WHAT THIS TASK INVOLVES:
Every line of the listing should be repeated exactly.

DATA TO PROCESS:
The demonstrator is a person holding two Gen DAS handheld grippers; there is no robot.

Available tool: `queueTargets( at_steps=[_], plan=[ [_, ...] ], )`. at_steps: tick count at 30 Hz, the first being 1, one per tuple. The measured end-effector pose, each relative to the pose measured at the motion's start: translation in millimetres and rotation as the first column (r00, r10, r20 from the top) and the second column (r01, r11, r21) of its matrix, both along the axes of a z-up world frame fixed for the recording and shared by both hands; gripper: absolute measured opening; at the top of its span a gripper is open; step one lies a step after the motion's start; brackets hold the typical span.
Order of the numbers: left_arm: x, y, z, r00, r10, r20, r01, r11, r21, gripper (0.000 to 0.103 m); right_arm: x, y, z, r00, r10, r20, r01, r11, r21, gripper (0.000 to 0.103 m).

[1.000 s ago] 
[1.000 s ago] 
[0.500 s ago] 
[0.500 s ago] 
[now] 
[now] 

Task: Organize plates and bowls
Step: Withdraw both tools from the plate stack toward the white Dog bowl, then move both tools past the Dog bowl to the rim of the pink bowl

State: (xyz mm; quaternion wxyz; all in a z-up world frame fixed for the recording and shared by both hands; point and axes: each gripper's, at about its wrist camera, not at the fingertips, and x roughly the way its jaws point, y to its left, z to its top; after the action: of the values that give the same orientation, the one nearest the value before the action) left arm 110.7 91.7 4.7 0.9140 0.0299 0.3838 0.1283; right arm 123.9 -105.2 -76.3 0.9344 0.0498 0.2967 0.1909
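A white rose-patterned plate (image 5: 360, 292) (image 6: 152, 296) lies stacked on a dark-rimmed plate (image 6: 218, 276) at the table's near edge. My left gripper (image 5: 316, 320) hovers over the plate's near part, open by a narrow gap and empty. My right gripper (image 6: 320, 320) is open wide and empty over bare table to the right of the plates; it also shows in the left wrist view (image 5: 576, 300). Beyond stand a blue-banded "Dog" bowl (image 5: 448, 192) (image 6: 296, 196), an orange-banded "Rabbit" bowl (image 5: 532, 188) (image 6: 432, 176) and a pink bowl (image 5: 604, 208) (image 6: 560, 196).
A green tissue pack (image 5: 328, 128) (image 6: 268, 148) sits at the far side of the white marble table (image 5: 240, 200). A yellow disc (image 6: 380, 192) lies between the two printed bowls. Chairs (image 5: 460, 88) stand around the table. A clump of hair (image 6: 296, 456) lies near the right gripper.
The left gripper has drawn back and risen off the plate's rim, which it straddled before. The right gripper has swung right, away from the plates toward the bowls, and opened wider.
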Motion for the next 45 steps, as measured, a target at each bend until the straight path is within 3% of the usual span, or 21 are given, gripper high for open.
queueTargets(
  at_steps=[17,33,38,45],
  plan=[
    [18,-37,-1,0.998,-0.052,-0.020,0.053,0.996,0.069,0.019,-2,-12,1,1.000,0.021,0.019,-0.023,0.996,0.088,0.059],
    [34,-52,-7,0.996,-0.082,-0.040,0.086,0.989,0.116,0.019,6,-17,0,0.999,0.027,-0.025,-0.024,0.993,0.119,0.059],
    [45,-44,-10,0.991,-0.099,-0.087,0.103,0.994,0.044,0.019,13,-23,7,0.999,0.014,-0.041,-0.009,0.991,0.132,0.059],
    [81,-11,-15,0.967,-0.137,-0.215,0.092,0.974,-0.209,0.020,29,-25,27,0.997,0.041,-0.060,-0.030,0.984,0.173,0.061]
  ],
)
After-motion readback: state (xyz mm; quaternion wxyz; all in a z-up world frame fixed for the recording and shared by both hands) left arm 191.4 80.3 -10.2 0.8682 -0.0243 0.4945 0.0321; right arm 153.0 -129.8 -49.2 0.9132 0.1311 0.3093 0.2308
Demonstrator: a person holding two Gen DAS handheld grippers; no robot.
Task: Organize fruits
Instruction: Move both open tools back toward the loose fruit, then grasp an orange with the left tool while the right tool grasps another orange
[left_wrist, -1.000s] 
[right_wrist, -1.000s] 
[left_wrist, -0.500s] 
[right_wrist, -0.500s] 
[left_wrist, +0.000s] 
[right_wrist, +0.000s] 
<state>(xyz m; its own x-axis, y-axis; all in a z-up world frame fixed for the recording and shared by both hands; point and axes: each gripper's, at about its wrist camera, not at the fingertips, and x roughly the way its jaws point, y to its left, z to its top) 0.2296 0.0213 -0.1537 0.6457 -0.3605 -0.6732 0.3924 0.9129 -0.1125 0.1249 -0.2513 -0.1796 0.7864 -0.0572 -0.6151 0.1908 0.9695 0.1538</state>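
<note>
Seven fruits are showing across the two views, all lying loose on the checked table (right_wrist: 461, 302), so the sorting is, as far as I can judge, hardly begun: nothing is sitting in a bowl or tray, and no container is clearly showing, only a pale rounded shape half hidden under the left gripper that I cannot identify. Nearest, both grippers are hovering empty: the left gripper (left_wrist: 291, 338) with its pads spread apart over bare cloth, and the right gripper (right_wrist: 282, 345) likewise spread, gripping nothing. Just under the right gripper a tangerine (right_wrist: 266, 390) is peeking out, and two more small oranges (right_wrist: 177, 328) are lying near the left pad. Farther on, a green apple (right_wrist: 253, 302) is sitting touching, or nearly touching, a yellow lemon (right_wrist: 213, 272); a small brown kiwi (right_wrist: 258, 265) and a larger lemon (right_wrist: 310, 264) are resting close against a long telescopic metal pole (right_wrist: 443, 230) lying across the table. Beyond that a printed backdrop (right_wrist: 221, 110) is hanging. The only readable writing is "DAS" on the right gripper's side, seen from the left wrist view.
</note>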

ANSWER:
The demonstrator is a person holding two Gen DAS handheld grippers; there is no robot.

Available tool: `queueTargets( at_steps=[_], plan=[ [_, ...] ], )`. at_steps: tick count at 30 Hz, the first being 1, one per tuple. The measured end-effector pose, each relative to the pose measured at the motion's start: translation in millimetres and rotation as the first column (r00, r10, r20 from the top) and the second column (r01, r11, r21) of its matrix, both along the axes of a z-up world frame fixed for the recording and shared by both hands; gripper: absolute measured opening; at the top of its span a gripper is open; step one lies a step after the motion's start; brackets hold the typical span.
Order of the numbers: left_arm: x, y, z, r00, r10, r20, r01, r11, r21, gripper (0.000 to 0.103 m); right_arm: x, y, z, r00, r10, r20, r01, r11, r21, gripper (0.000 to 0.103 m).

[1.000 s ago] 
[1.000 s ago] 
[0.500 s ago] 
[0.500 s ago] 
[now] 
[now] 

Task: Organize plates and bowls
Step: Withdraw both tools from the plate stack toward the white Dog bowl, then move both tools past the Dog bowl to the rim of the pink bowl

State: (xyz mm; quaternion wxyz; all in a z-up world frame fixed for the recording and shared by both hands; point and axes: each gripper's, at about its wrist camera, not at the fingertips, and x roughly the way its jaws point, y to its left, z to its top; after the action: of the values that give the same orientation, the one nearest the value before the action) left arm 110.7 91.7 4.7 0.9140 0.0299 0.3838 0.1283; right arm 123.9 -105.2 -76.3 0.9344 0.0498 0.2967 0.1909
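A white rose-patterned plate (image 5: 360, 292) (image 6: 152, 296) lies stacked on a dark-rimmed plate (image 6: 218, 276) at the table's near edge. My left gripper (image 5: 316, 320) hovers over the plate's near part, open by a narrow gap and empty. My right gripper (image 6: 320, 320) is open wide and empty over bare table to the right of the plates; it also shows in the left wrist view (image 5: 576, 300). Beyond stand a blue-banded "Dog" bowl (image 5: 448, 192) (image 6: 296, 196), an orange-banded "Rabbit" bowl (image 5: 532, 188) (image 6: 432, 176) and a pink bowl (image 5: 604, 208) (image 6: 560, 196).
A green tissue pack (image 5: 328, 128) (image 6: 268, 148) sits at the far side of the white marble table (image 5: 240, 200). A yellow disc (image 6: 380, 192) lies between the two printed bowls. Chairs (image 5: 460, 88) stand around the table. A clump of hair (image 6: 296, 456) lies near the right gripper.
The left gripper has drawn back and risen off the plate's rim, which it straddled before. The right gripper has swung right, away from the plates toward the bowls, and opened wider.
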Motion for the next 45 steps, as measured, a target at each bend until the straight path is within 3% of the usual span, or 21 are given, gripper high for open.
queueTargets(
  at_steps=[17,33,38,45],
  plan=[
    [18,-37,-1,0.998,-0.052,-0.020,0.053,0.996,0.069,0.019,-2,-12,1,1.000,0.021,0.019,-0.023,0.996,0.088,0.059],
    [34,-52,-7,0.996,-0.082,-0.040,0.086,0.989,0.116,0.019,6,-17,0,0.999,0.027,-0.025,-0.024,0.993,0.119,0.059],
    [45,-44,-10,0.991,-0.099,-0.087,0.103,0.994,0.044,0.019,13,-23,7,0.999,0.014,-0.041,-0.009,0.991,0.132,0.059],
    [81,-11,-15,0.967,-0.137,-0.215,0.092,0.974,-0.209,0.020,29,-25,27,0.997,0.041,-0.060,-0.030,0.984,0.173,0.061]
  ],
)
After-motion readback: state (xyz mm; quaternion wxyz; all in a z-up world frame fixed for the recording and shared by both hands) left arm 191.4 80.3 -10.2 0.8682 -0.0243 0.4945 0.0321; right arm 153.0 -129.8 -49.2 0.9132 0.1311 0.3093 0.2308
Demonstrator: a person holding two Gen DAS handheld grippers; no robot.
Task: Organize fruits
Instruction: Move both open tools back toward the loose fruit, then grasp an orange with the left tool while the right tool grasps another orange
[left_wrist, -1.000s] 
[right_wrist, -1.000s] 
[left_wrist, -0.500s] 
[right_wrist, -0.500s] 
[left_wrist, +0.000s] 
[right_wrist, +0.000s] 
<state>(xyz m; its own x-axis, y-axis; all in a z-up world frame fixed for the recording and shared by both hands; point and axes: each gripper's, at about its wrist camera, not at the fingertips, and x roughly the way its jaws point, y to its left, z to its top) 0.2296 0.0213 -0.1537 0.6457 -0.3605 -0.6732 0.3924 0.9129 -0.1125 0.1249 -0.2513 -0.1796 0.7864 -0.0572 -0.6151 0.1908 0.9695 0.1538</state>
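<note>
Seven fruits are showing across the two views, all lying loose on the checked table (right_wrist: 461, 302), so the sorting is, as far as I can judge, hardly begun: nothing is sitting in a bowl or tray, and no container is clearly showing, only a pale rounded shape half hidden under the left gripper that I cannot identify. Nearest, both grippers are hovering empty: the left gripper (left_wrist: 291, 338) with its pads spread apart over bare cloth, and the right gripper (right_wrist: 282, 345) likewise spread, gripping nothing. Just under the right gripper a tangerine (right_wrist: 266, 390) is peeking out, and two more small oranges (right_wrist: 177, 328) are lying near the left pad. Farther on, a green apple (right_wrist: 253, 302) is sitting touching, or nearly touching, a yellow lemon (right_wrist: 213, 272); a small brown kiwi (right_wrist: 258, 265) and a larger lemon (right_wrist: 310, 264) are resting close against a long telescopic metal pole (right_wrist: 443, 230) lying across the table. Beyond that a printed backdrop (right_wrist: 221, 110) is hanging. The only readable writing is "DAS" on the right gripper's side, seen from the left wrist view.
</note>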

Nothing remains to add to the answer.